Nations around the globe are transitioning to clean renewable (green) energy (hardly any pollutants) to reduce green-house effect that causes climate change (global warming) that threatens Guyana’s coast and survival. Hydrocarbons (oil and gas), coal, and wood used in the production of electricity will not be completely eliminated. Thus, Guyana must continue to produce oil, and at any rate the amount of oil Guyana produces is relatively insignificant in the global market but significant for revenues to fuel Guyana’s development. Vice President Jagdeo is right in noting that Guyana has a narrow window to exploit production of its oil and gas (20 to 30 years) and should take advantage of it. But the country should take measures to mitigate against green-house effect even though Guyana’s hydrocarbon pollutants are hardly measurable.
While developing the oil sector and increasing production of oil for revenues to grow the economy, Guyana must transition towards a green economy (less use of hydrocarbons). Guyana has an abundance of natural habitat (wind, solar) and resources (swift moving water and waterfalls) for green energy (sustainable electricity generation without harmful effects to the environment) to power industries and development of the country; New Zealand makes maximum use of its habitat to produce energy and educe dependence on hydro-carbon imports. On the latter note, Vice President Jagdeo is commended for pursuing hydro-electric dam (Amelia) and gas to shore project to generate electricity (gas produces less pollution than diesel with less effect on global warming) and for supporting solar and wind generation of power.
The globe desperately needs a movement away from hydrocarbons (and burning wood and coal) to generate energy because of the lasting effect on climate. Renewable energy substitutes are available but it will take a cultural transformation to get nations and people to turn to solar and wind and other non-hydrocarbon generated energy. Non-hydrocarbon generated power are also very costly compared with oil and gas or coal and wood. But with improved technology for green energy generation, cost will come down making it affordable for even poorer countries like Guyana.

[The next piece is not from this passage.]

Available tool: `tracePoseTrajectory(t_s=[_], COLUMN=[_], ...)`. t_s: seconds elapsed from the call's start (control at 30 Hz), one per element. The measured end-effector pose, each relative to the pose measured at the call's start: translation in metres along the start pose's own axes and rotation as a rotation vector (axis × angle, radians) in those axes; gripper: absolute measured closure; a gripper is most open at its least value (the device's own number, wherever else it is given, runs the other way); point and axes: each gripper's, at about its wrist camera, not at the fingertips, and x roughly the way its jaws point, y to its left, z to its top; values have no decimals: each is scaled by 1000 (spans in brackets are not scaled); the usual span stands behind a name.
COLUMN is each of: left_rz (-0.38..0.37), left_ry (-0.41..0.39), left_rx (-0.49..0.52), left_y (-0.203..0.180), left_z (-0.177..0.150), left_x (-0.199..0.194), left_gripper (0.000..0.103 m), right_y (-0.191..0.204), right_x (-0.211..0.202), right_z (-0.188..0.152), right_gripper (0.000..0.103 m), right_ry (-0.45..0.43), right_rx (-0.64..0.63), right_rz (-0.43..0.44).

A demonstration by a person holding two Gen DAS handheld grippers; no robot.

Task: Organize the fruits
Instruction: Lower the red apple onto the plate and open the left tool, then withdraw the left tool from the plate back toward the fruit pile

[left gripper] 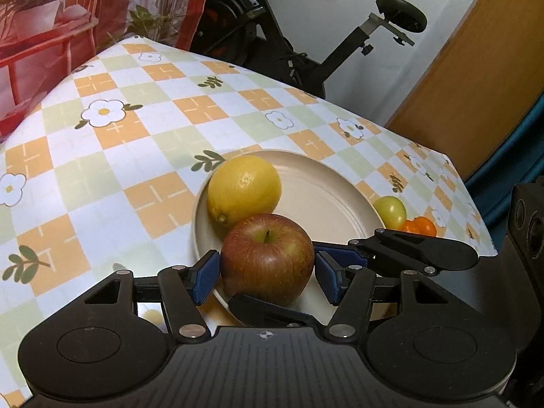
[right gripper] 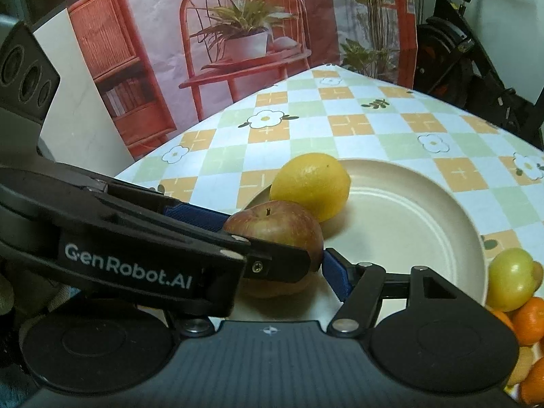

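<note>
A red apple point(left gripper: 267, 258) sits low over the near part of a cream plate point(left gripper: 323, 197), beside a yellow lemon point(left gripper: 243, 188). My left gripper point(left gripper: 267, 268) has its blue pads point(left gripper: 205, 277) against the apple's two sides. The right gripper's black fingers point(left gripper: 408, 251) cross it, one at the apple's right and one under its front. In the right wrist view the apple point(right gripper: 275, 227) lies by the lemon point(right gripper: 311, 185) on the plate point(right gripper: 408, 221). My right gripper point(right gripper: 270, 265) shows one pad point(right gripper: 335, 278) at the apple. Its other finger is hidden behind the left gripper.
A green fruit point(left gripper: 391, 210) and small oranges point(left gripper: 420, 226) lie just off the plate's right rim, also in the right wrist view as green fruit point(right gripper: 510, 278) and oranges point(right gripper: 530, 319). The checked tablecloth point(left gripper: 136, 136) ends near an exercise bike point(left gripper: 306, 51).
</note>
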Motion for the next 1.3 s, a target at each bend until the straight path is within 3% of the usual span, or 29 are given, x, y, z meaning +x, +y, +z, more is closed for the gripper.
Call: tracePoseTrajectory(t_s=[0.37,0.7,1.03,1.3], left_rz=[28,48,83,86], left_ry=[-28,-33,-34,-57], left_rx=[11,6,-2,-1], left_y=[-1,-3,-8,-20], left_z=[2,3,3,5], left_x=[3,6,7,-1], left_gripper=[38,36,38,37], right_y=[3,0,-18,-35], right_x=[8,2,-31,-73], right_z=[4,-2,-17,-30], right_gripper=[35,36,35,35], right_ry=[-28,5,-22,-114], right_rx=[-14,-25,20,103], right_rz=[-10,-8,-62,-146])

As more and more countries are turning to green energy to reduce use of hydrocarbon whose pollution has devastating effects on climate change, Guyana should learn from them and seek their technology. India, USA, Canada, and several European countries have been pioneering green technologies to move towards non-fossil fuels. Indian technology may be less expensive than that of other countries and more suitable for Guyana than others. India also has several hydro-electric dams. India is gradually perfecting green technology. More and more companies that are green technology related are moving to India to produce equipment for solar and wind generation and production of batteries for storage of energy. India can deliver green technology Guyana needs. There is great scope for green collaboration between Guyana with India. Thus, Guyana should hitch wagon to India’s on green technology (solar, wind, hydro). Such an alliance will boost green growth in Guyana that may expand throughout the region.
Guyana has obtained a lot of funding from Norway to protect the rainforests. The money should be invested into generating green energy. Guyana’s oil will not last forever. Government should seek to make Guyana a self-sustainable producer of green energy. The country must not rely on it for energy or to power development. Alternatives must be pursued. Towards this end, people should be encouraged to mount solar panels and wind wheels to generate their energy. Government should offer grants from the Norway fund to help people make a transition from the power grid to developing their own current. Surplus energy that is generated could be sold to the national grid. Technology exists to use electricity from power grids and to inject surplus electricity into the grid. In the US, homeowners and farmers are encouraged to generate clean green energy, the surplus of which, is sold to the electric company. Several Guyanese in Florida, Minnesota, Upstate New York, among places are earning revenues or having zero electricity bills from solar production of power. Some related that their electric bills are almost zero or the company owes them revenues which are kept as a credit for future use. Generating green electricity at home or on the farm becomes a kind of a business (generating an income) while also making them conscious of protecting the environment from further pollutants that causes global warming. It can also be done in Guyana with education. People must be educated that burning clean energy also reduces effects on health. Government must make every effort to convince the public to use less power from the national grid and to generate their own electricity. Off course, government must provide incentives (like a subsidy).
The Vice President some years ago won the award as a champion of the earth for his LCDS initiative and advocacy of protecting the environment from green-house effects. He should lead the effort in Guyana; he is enormously popular. The public will heed his call to transition to green energy.